> Task item:
From the records, pick out and copy each line containing "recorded".

Extracted data entries:
● ● ● ● ●
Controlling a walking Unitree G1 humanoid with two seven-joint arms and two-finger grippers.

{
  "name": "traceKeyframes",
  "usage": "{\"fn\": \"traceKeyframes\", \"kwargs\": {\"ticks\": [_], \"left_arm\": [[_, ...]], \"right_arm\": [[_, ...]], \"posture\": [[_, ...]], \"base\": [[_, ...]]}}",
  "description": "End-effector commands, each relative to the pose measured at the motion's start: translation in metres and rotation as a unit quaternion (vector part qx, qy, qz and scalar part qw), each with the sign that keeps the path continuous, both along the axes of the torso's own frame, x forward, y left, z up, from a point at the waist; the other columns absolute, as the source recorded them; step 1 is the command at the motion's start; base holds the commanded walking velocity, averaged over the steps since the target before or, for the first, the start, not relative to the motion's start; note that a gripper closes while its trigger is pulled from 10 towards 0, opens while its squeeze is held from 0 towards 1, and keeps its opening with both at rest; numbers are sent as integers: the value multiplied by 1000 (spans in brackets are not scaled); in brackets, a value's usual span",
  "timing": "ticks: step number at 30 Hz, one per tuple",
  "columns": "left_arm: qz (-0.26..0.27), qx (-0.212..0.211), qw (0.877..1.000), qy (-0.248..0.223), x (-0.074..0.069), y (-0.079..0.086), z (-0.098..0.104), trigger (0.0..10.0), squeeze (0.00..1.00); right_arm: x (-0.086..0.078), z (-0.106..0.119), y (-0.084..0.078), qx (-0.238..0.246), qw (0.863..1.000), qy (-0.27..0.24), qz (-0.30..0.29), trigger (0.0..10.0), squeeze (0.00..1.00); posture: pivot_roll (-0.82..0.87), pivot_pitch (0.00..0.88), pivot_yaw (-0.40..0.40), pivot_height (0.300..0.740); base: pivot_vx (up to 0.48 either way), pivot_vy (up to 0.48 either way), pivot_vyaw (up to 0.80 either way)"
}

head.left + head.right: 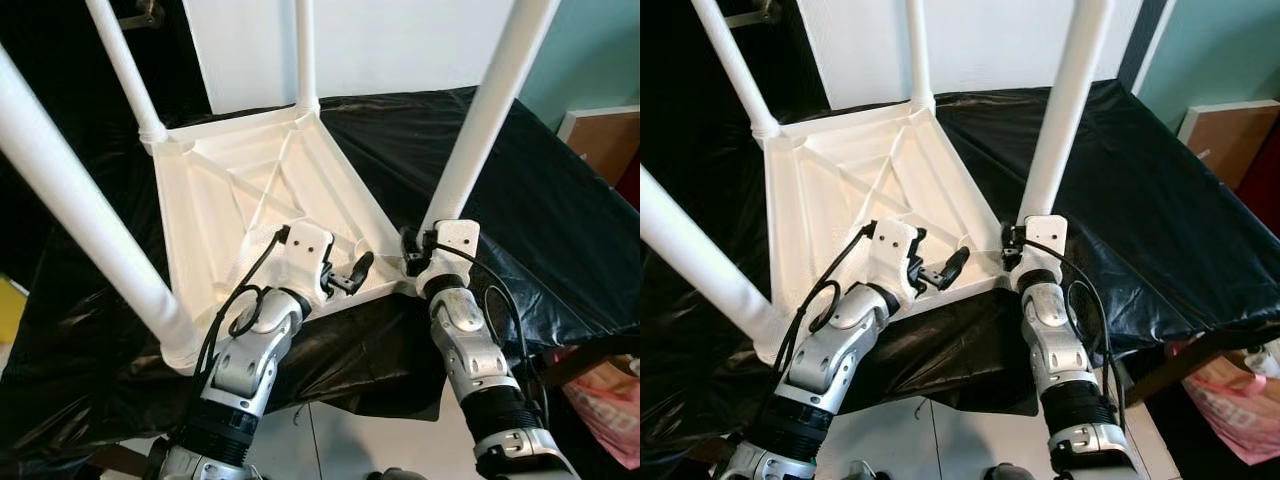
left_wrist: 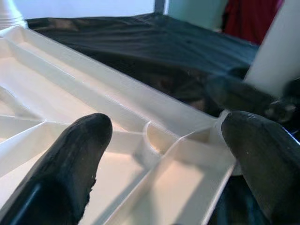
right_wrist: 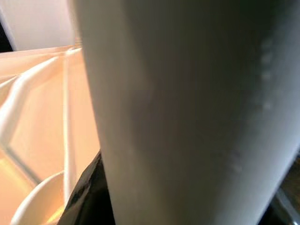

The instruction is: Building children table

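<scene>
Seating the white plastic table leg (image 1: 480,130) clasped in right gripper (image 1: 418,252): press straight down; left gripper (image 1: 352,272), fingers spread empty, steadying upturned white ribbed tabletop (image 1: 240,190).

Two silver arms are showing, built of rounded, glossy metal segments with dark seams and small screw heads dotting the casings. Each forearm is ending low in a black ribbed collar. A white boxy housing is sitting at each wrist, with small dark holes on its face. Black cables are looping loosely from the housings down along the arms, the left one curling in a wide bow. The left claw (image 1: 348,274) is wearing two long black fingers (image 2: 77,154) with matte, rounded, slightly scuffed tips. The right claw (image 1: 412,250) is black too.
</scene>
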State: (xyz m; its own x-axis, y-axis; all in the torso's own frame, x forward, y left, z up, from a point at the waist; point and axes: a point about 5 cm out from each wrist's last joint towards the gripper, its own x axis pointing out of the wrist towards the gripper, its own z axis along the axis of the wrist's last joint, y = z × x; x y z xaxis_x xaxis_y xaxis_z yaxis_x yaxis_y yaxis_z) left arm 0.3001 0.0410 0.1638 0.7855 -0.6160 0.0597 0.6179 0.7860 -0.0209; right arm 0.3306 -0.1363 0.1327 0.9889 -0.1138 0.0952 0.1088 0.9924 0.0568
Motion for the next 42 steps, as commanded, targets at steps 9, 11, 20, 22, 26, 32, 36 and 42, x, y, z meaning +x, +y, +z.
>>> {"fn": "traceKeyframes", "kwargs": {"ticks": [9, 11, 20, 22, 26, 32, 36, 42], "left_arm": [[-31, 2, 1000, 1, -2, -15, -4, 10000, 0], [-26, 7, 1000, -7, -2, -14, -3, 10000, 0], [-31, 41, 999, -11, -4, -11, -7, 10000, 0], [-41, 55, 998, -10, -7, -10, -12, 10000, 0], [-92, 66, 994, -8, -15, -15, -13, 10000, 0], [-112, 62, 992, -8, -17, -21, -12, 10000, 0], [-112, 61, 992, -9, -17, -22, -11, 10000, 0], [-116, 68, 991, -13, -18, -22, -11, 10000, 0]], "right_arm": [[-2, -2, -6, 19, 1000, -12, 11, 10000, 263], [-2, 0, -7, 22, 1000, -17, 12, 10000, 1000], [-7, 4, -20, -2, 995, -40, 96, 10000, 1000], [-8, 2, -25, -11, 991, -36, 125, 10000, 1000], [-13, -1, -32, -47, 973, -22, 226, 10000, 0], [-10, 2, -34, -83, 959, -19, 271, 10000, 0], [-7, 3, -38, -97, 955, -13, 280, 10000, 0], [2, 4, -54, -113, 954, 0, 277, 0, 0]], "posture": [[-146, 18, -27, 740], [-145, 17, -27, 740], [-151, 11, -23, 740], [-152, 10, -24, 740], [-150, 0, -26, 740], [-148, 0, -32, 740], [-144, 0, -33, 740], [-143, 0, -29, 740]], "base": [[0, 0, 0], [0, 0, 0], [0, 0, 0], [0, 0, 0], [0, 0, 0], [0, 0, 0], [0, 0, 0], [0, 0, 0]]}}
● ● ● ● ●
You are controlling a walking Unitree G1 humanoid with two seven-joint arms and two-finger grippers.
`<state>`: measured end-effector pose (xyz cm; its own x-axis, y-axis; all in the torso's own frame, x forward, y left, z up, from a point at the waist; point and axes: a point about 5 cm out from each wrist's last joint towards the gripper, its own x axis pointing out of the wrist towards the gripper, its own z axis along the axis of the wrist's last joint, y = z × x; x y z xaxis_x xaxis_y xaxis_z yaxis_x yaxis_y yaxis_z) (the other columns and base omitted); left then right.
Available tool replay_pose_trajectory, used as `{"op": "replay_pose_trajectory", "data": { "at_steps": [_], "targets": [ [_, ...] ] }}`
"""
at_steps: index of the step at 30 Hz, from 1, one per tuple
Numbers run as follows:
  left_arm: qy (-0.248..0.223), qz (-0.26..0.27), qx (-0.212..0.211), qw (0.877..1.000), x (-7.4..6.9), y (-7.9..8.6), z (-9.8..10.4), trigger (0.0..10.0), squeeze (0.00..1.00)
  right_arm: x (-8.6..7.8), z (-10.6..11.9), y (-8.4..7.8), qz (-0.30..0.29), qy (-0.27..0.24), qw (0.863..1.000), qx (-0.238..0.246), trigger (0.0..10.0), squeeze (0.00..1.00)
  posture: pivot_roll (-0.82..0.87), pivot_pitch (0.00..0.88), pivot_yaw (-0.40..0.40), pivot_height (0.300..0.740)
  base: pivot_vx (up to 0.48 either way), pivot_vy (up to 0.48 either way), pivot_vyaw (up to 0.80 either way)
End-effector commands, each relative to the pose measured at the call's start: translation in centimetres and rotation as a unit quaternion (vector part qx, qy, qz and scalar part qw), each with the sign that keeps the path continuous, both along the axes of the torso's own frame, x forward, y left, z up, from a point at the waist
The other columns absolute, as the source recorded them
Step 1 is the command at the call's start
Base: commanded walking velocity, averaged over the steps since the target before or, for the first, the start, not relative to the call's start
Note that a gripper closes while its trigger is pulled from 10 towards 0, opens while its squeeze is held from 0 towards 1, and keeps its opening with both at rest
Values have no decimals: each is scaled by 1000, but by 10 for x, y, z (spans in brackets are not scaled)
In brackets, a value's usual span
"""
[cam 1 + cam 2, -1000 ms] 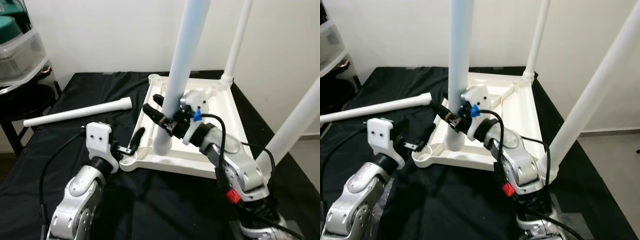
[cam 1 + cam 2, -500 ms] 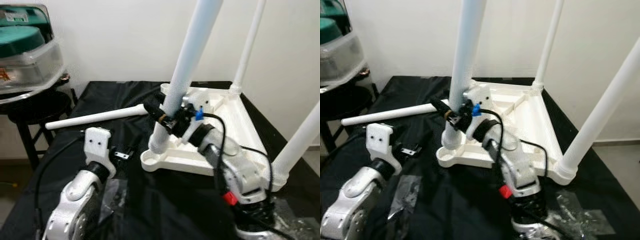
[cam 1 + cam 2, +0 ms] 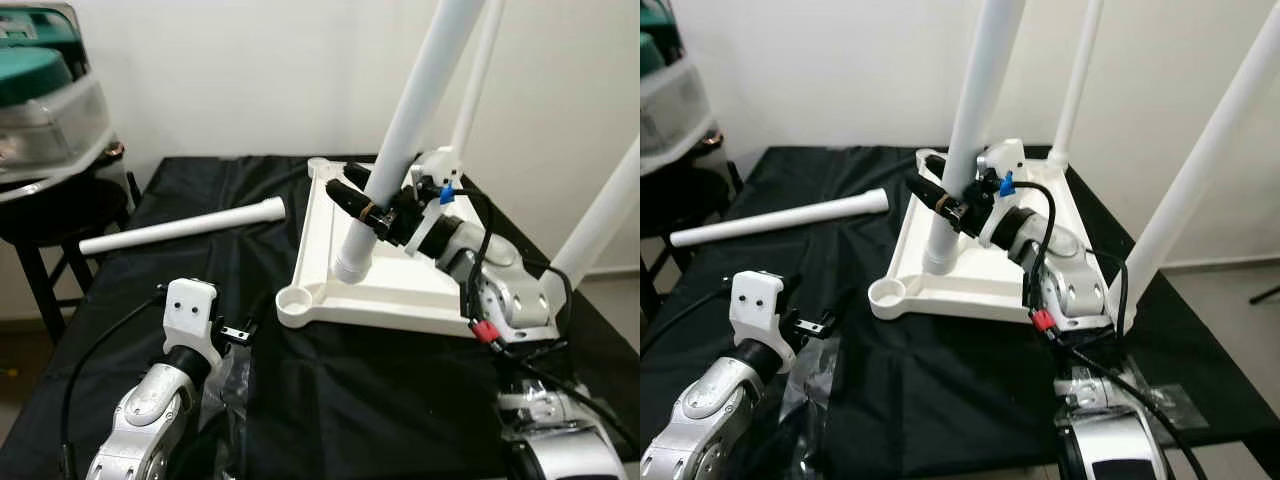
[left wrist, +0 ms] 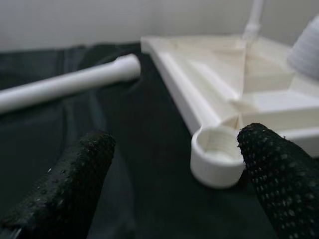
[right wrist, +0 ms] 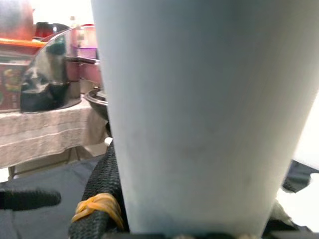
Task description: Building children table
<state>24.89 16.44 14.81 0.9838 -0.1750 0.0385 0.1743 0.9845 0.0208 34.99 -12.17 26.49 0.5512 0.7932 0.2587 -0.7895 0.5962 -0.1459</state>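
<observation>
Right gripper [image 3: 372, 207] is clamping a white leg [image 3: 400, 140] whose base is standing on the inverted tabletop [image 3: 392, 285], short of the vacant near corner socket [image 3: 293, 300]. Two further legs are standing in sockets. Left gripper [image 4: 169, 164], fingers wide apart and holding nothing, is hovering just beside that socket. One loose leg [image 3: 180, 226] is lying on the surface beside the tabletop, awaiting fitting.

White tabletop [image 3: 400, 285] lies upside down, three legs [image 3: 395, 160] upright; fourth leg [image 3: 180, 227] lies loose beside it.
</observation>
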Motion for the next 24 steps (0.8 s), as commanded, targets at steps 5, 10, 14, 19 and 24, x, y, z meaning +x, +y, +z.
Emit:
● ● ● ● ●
> Solution to the problem:
  "description": "End-effector commands, each relative to the pose measured at the motion's start: translation in metres and rotation as a unit quaternion (vector part qx, qy, qz and scalar part qw), each with the sign that keeps the path continuous, both along the axes of the torso's own frame, x forward, y left, z up, from a point at the waist; the other columns absolute, as the source recorded them; step 1 is the command at the motion's start; base holds the commanded walking velocity, averaged over the steps since the target before or, for the first, the start, not relative to the motion's start; note that a gripper closes while its trigger is pulled from 10 towards 0, opens while its squeeze is held from 0 towards 1, and keeps its opening with both at rest; numbers are sent as integers: the value multiplied by 1000 (spans in brackets are not scaled); in brackets, a value's usual span",
The other columns absolute, as the source recorded them

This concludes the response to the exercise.